#XLA - What are Experience Level Agreements?

"Most people understand XLAs as focusing on the experience-based outcomes of IT services". Pasi and Sami round up a variety of definitions, from many different organizations across the world, to bring to you the baseline of what XLAs are.

Experience level agreements (XLAs) are an increasingly popular topic in IT service management (ITSM). However, the XLA term has yet to receive a single agreed-upon definition for the IT industry to follow, leading to many companies using their own definition. To help, this blog explains more about the spectrum of XLA definitions, including our own insight.

How XLAs are defined

For the first definition of experience level agreements, it seems sensible to begin with what the “Founding Fathers” of the term, Giarte (operating out of Amsterdam, The Netherlands), say. It describes an XLA as less of a traditional or heuristic agreement, such as service level agreements (SLAs), and more focused on working to achieve desired outcomes. The Giarte statement that an “XLA is a guide and not a judicial document” expresses this well.

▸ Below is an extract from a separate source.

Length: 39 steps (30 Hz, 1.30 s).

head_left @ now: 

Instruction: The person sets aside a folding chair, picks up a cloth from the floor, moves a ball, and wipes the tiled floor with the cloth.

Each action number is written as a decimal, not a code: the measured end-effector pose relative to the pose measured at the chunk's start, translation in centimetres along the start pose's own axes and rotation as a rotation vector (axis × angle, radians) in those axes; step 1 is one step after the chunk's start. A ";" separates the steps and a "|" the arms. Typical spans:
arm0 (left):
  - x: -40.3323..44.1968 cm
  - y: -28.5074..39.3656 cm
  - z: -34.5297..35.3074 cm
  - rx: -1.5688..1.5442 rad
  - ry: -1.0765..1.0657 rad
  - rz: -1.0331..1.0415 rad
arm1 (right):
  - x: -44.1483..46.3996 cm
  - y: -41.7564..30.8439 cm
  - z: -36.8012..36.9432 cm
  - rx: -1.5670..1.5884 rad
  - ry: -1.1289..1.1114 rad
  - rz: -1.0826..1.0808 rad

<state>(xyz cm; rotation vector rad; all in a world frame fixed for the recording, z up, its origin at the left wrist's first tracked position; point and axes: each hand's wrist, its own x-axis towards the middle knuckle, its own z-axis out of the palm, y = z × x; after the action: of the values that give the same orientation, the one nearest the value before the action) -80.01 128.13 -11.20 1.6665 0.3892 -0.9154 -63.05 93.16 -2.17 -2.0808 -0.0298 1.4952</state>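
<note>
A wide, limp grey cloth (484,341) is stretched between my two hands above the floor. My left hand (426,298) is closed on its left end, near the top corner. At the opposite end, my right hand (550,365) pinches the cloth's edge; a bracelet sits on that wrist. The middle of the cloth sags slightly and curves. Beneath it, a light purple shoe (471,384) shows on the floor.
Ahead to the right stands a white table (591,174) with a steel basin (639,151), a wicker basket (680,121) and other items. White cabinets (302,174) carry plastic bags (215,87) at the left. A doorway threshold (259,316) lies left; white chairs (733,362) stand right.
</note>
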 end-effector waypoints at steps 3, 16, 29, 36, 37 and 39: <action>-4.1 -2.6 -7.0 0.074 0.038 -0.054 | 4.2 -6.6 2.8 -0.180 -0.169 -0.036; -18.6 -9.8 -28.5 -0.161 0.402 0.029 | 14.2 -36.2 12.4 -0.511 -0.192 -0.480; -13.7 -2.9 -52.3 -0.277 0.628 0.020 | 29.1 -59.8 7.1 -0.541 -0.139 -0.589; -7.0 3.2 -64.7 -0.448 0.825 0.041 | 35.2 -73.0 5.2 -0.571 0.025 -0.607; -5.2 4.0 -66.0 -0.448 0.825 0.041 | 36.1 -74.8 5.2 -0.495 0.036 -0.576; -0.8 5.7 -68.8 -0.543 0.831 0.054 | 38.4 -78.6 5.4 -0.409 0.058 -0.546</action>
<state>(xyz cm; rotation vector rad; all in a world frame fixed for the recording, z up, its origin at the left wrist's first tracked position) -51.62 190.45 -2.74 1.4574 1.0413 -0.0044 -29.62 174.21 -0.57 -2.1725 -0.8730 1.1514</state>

Find out more about Giarte’s take on XLAs here.

Deptive, a New Zealand-based company, explains that XLAs swing “the focus onto the employee experience to discover how employees actually find the experience of utilizing the technology.” It also states that an XLA “shifts the focus from service reviews and penalties to continuous service and improvement using employee feedback and hard data to drive ongoing improvement and boost overall satisfaction.”

Giarte’s and Deptive’s definitions of XLAs both talk about leaving sanctions, service reviews, and penalties (which are typically found in SLAs) to measure outcomes and employee experience.

Find out what else Deptive has to say on XLAs here.

However, Alan Nance of Experience Collab approaches XLAs from a different angle. This is “the outcomes that determine the consumer experience central to their design efforts.” It creates a greater focus on service management and differs from SLAs that “primarily reflect delivery perspective.”

Find out more about Alan’s definition of XLAs here.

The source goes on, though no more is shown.